Mir Iqbal Husain, J.

(1) This appeal raises several interesting issues, and is against differing judgments of the Courts below; the trial court decreed the plaintiff's suit. The District and Session Judge, Bidar, reversed that decision and held in favour of the second defendant Madhava Rao who is the contesting respondent in this appeal. Plaintiff Revappa, minor by guardian Karibasappa has come up by way of second appeal.

(2) The facts of the case are briefly as follows: it is contended on behalf of the plaintiff revappa, minor by his natural father Karibasappa that he is in the case. According to the plaint, the adoption has taken place on the 18th of Kurdab 1356F. But there is no document to evidence the adoption.

It is contended on behalf of the plaintiff that due to certain circumstances Madappa came under the influence of the second defendant Madhava Rao, the contesting respondent in the present appeal and while he was so under his influence, on the 11th of Aban, 1358 F Madappa executed a gift deed in favour of the second defendant, Madhava Rao giving the second defendant 8 acres 36 guntas in survey No. 57 and 7 acres and 5 guntas in survey No. 51 of Kamalnagar village.

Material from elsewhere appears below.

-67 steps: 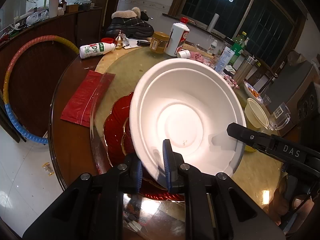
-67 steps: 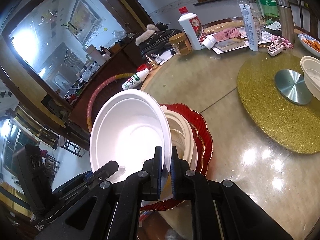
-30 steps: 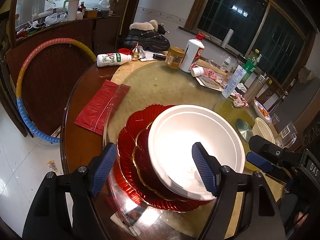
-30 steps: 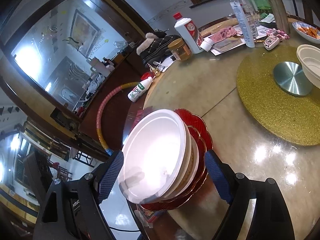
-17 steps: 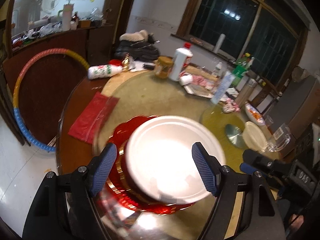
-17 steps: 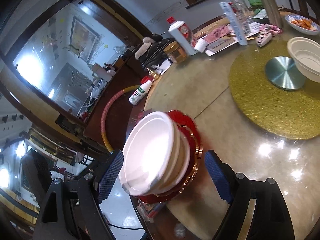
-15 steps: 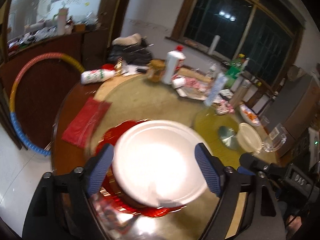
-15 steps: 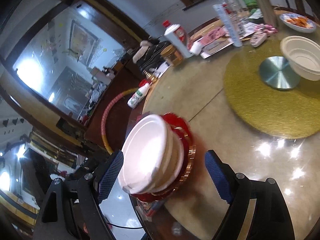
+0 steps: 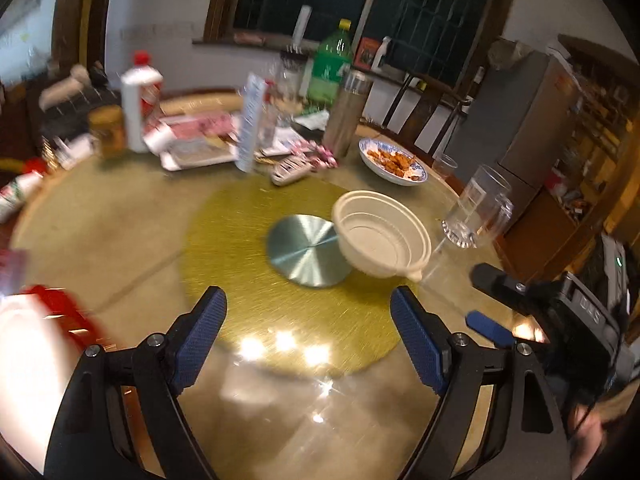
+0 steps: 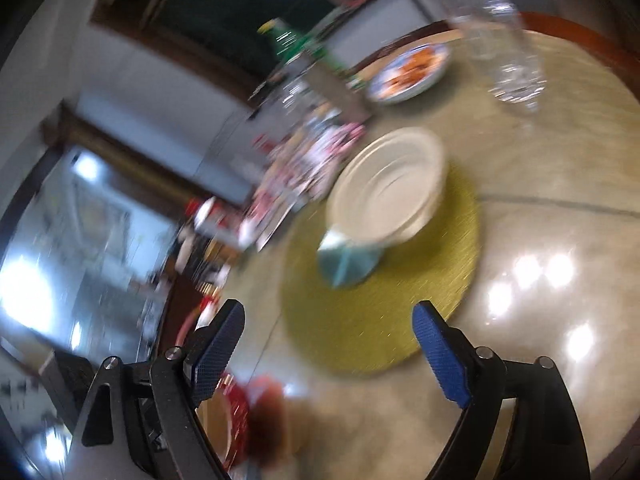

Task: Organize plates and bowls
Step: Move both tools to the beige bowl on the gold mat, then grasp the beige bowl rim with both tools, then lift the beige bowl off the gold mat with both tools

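Hanging over the table, both tools empty. Left tool spread wide, nothing between its blue pads. Right tool also wide, jaws opening, nothing between them; the right view is badly smeared.

Nearest, at the left view's lower left edge: a blurred white bowl over red plates, cut off by the frame. In the right view the same red shows low, beside the left finger.

Beyond the fingers, a round gold mat lies on the glossy top, ceiling lights reflected near its front edge. At its middle, a flat silver disc. A cream bowl sits tilted, its base partly on the disc's right edge, mouth toward the camera; in the right view it overlaps the disc too.

Right of the mat: the right tool's body seen from the left view, then a clear glass mug.

Farther: a blue-rimmed dish of orange food, a steel flask, a green bottle, a white red-capped bottle, a jar, papers and packets.
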`<action>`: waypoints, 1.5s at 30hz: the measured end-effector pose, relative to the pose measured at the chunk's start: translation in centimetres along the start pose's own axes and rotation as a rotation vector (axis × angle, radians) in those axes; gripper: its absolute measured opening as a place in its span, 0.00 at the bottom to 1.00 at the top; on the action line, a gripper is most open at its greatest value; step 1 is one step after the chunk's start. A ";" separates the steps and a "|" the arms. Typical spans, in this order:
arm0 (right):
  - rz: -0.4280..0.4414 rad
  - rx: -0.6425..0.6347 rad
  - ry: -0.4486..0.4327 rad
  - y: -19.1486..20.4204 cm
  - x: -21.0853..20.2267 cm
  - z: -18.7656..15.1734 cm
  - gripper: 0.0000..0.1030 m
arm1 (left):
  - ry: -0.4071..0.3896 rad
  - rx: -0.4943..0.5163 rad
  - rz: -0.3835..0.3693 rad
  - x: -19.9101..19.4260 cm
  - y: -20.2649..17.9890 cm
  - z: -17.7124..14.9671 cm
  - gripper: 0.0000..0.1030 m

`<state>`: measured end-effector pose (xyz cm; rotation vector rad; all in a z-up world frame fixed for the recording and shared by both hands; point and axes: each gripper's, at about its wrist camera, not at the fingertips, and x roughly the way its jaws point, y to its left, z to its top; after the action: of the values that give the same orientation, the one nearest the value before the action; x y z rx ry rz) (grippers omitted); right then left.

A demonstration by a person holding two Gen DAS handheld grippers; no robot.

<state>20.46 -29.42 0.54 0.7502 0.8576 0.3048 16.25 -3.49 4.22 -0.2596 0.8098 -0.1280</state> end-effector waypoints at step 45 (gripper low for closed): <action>-0.171 -0.210 -0.017 1.4 5.1 -3.0 0.09 | 0.013 0.035 0.141 7.4 -1.4 -2.2 0.15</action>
<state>21.42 -24.34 -2.64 0.4805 0.8527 0.2316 19.67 -6.82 -1.97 -0.1687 0.8350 -0.0117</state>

This gift is evidenced by a registered gift deed which is marked as Exhibit Irrigation Branch in the case. The second defendant, on the 24th of Aban 1358 F obtained a decree against Madhappa, his donor declaring that he (the second defendant) Madhava Rao, viz., the Donee is entitled to shikmi rights in those two survey numbers. The decree also granted him perpetual injunction restraining Madhappa from interfering with his possession.

In the present suit filed on behalf of the plaintiff, he has prayed for a declaration of his adoption as the son of Madhappa and for the cancellation of the gift deed dated 11th of Aban 1358 F executed by Madhappa in favour of the second defendant Madhava Rao, the contesting respondent before us. In that suit, the first defendant filed a statement consenting to the claim put forward on behalf of the plaintiff. But the second defendant, viz., Madhava Rao contested the plaintiff's suit.

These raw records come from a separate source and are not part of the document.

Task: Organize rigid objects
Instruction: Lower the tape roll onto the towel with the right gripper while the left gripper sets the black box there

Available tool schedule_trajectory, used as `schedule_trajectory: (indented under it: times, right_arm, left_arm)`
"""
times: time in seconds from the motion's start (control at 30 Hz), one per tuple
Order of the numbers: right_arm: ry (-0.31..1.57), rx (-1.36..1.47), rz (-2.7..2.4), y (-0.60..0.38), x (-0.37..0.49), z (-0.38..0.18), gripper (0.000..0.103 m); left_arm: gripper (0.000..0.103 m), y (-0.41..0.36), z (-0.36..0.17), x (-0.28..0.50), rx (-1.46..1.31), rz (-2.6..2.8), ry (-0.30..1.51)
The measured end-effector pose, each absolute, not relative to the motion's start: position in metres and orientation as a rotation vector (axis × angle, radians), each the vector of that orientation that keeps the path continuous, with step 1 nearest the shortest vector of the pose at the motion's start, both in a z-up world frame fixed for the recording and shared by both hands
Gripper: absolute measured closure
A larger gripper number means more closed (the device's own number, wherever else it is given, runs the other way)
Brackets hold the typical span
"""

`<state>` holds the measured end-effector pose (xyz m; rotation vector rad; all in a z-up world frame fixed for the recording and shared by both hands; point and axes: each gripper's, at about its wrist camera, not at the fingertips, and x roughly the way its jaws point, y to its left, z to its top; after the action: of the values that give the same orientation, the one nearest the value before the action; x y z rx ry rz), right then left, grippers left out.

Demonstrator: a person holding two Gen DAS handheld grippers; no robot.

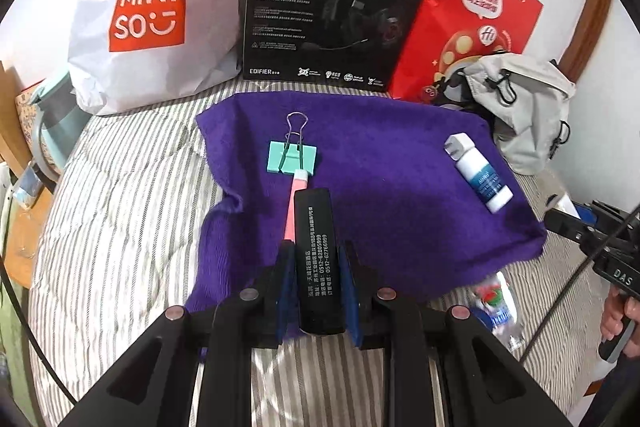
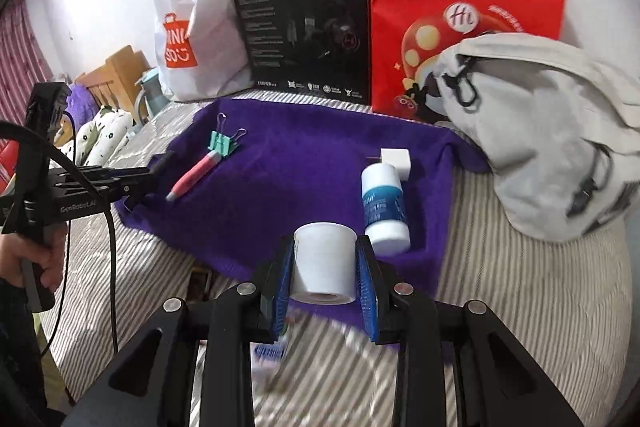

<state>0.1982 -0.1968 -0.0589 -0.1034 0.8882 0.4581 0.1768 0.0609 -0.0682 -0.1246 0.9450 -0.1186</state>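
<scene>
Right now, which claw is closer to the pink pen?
Left. The left claw, holding a black box, sits right over the pink pen. The right claw, holding a white roll, is off at the purple cloth's other end.

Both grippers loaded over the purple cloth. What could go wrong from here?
1. The black box in the left gripper hangs right over the pink pen and green binder clip; lowering it may knock them.
2. The white roll in the right gripper sits close to the white bottle; placing there may roll the bottle.
</scene>
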Motion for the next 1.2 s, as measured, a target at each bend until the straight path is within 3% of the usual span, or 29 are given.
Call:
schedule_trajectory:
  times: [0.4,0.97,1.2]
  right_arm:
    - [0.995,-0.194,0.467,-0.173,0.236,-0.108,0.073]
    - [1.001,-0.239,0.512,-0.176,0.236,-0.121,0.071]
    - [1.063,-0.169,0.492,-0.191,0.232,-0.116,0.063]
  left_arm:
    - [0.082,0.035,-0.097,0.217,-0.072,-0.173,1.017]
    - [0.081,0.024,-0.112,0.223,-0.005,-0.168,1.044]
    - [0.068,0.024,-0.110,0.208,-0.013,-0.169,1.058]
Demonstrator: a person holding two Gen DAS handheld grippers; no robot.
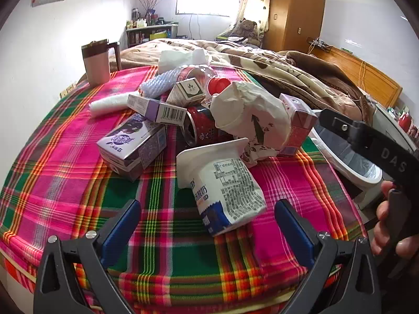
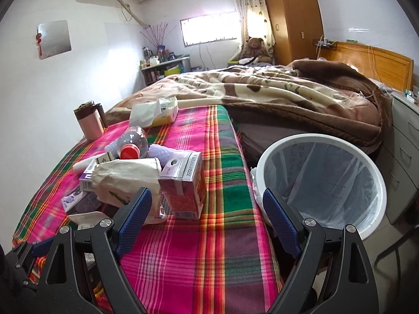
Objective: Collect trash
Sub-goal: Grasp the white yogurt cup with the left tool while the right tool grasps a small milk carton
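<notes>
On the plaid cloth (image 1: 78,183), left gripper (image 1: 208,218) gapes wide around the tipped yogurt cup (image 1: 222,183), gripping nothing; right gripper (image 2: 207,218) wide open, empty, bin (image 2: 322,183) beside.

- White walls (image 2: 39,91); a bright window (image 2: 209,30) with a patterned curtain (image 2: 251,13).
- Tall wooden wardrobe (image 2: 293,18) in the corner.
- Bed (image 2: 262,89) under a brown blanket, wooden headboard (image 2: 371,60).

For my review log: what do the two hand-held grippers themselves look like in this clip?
Both look alike: the left hand-held gripper and right hand-held gripper have black frames with triangular cutouts, silver round fasteners, and blue textured finger pads. The right one's black body carries pale lettering "DAS". No cables or sleeves show.
</notes>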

He admitted no doubt that the plaintiff is the material grand-son of Madhappa but he denied the adoption. He stated therein that the gift was executed for the maintenance of the first defendant for the services that the rendered, to the first defendant and for love and affection. He further alleged that the properties were the self-acquired properties of Madhappa and not the ancestral properties as alleged by the plaintiff. He also alleged that he is a close relation of the said Madhappa.

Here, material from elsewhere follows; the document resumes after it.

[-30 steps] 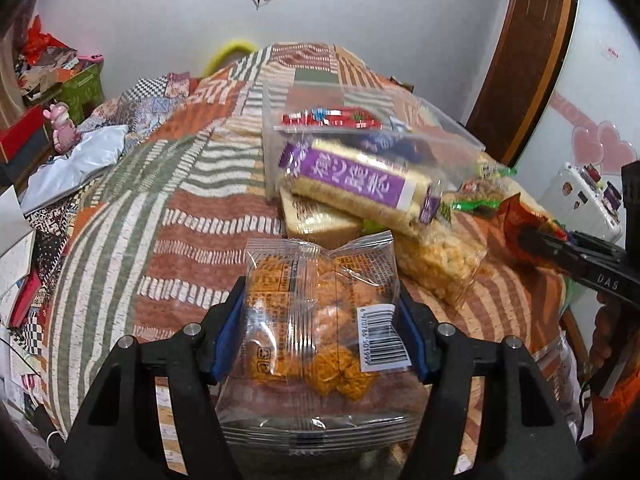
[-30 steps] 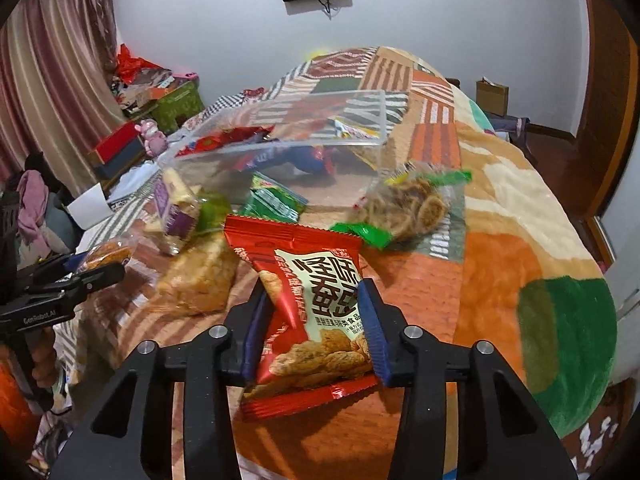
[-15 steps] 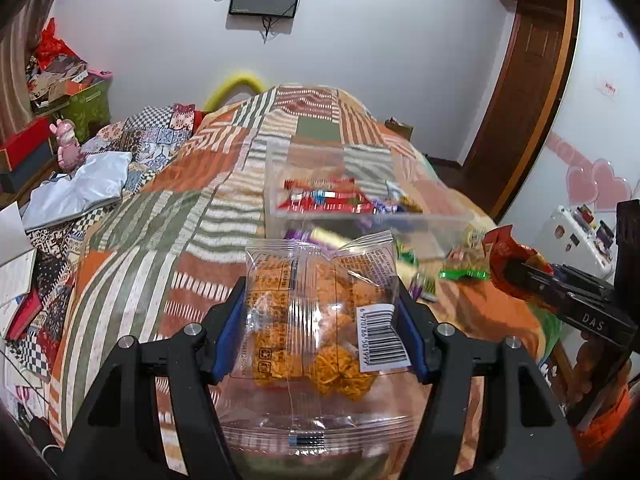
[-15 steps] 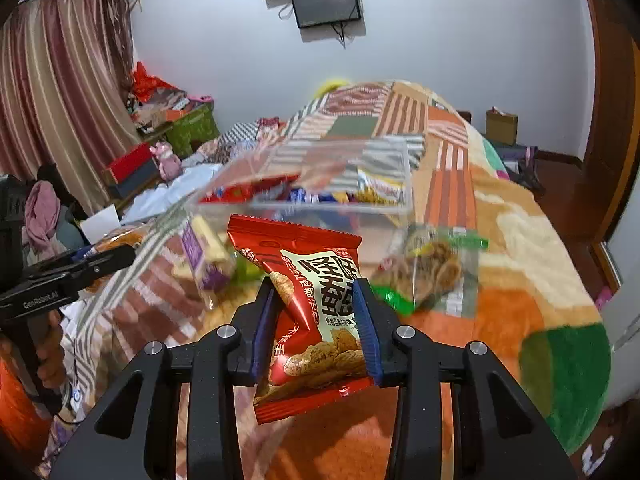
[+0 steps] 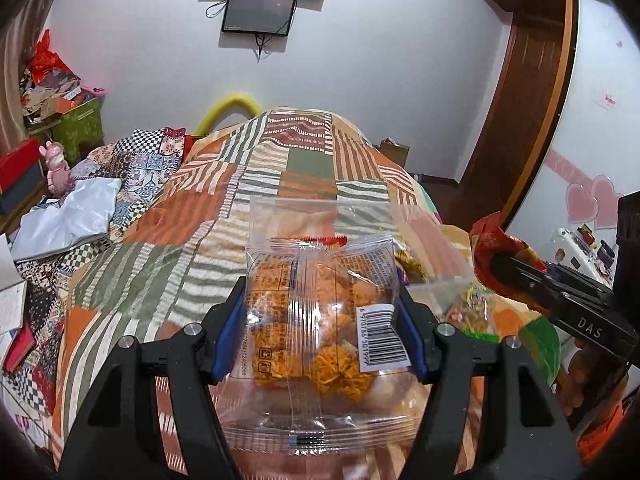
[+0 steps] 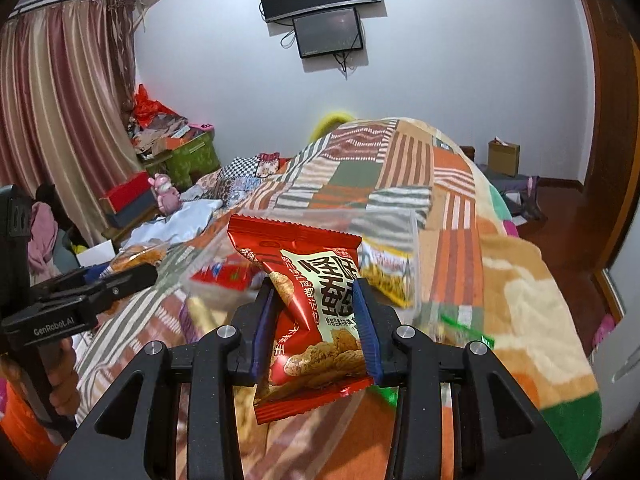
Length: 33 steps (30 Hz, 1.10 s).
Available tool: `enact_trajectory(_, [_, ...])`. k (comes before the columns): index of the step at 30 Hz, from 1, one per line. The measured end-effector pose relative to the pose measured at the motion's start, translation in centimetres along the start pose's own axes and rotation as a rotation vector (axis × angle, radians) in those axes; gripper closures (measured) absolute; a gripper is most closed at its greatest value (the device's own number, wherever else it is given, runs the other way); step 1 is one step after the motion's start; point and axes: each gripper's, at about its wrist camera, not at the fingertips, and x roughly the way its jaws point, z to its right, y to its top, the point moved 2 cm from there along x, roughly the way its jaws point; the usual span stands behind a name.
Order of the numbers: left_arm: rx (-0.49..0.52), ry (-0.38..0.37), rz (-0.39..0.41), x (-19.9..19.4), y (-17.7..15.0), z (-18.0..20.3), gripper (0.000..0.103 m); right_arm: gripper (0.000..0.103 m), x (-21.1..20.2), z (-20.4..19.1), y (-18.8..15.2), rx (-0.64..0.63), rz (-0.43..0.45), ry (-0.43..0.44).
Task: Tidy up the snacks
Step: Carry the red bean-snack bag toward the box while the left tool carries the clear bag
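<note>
The clear bin [image 6: 400,232] is smeared by motion blur, its contents unreadable (a yellow packet [image 6: 384,276] barely shows). The clear snack bag [image 5: 320,312] hides most of it from the left wrist.

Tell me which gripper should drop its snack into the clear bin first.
Left, probably. The left gripper holds its clear snack bag straight in line with the clear bin. The right gripper, clamped on the red packet, sits off to one side in the left view.
</note>
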Motion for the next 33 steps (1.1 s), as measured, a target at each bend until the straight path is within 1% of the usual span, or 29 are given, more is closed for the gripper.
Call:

(3) On the basis of these pleadings, two important issues were raised in the case:

'1. Whether the plaintiff is the adopted son of Madhappa, defendant 1 and the ceremony was duly performed according to Law?

2. Whether the property in suit is the ancestral property of Madhappa and the plaintiff has got a right in it from the date of his adoption and he is in possession of it with Madhappa?'

It is needless to refer to the other issues in the case, as the two issues arguments addressed at the Bar.

(4) As I have stated, the trial Court held that the adoption is proved. With regard to the second issue, it also held that the property is the ancestral property of Madhappa and not the self-acquired property. In appeal, however the learned District Judge has reversed the findings of the Munsiff and has dismissed the plaintiff's suit.

(5) The important point to be considered in this appeal is whether the plaintiff has satisfactorily proved his adoption. I may straightway say that the burden of proving that issue is on the plaintiff. There is no documentary evidence that he could produce in his support. But the plaintiff relies upon the evidence of his natural father who is examined as P. W. 1 in the case and five more witnesses.

As has been held by the District Judge, all these witnesses are interested. P. W. 1 is naturally interested to support the claim of his minor son. In fact, he is the contesting party on behalf of the plaintiff and it is to his advantage as well as to that of his natural born son that the adoption should be held as valid. P. W. 2 Shabuddin is a person who has instituted a suit against the second defendant (contesting respondent) restraining Madhava Rao from interfering with the suit lands.

Amrutha Rao, the third witness, in this case has given evidence against the second defendant's brother in a murder case. P. W. 4 Anna Rao has given evidence against Madhava Rao in the case filed against the latter by shabuddin. P. W. 5 Kantappa has given evidence against the present respondent Madhava Rao in a criminal case. The last witness P. W. 6 Malla Setty has given evidence against Madhava Rao in a civil case and against Madhava Rao's brother in a murder case and Madhava Rao has given evidence against his witness in a dacoity case.

Thus, it is clear that no independent evidence has been placed before the Court to prove the adoption. The learned Munsiff has not duly considered this aspect of the case. This fact assumes certain importance in view of some other circumstances in the cae viz., (1) the absence of an adoption deed or any other document to evidence the adoption; (2) the non-examination of the adoptive father, viz., the first defendant.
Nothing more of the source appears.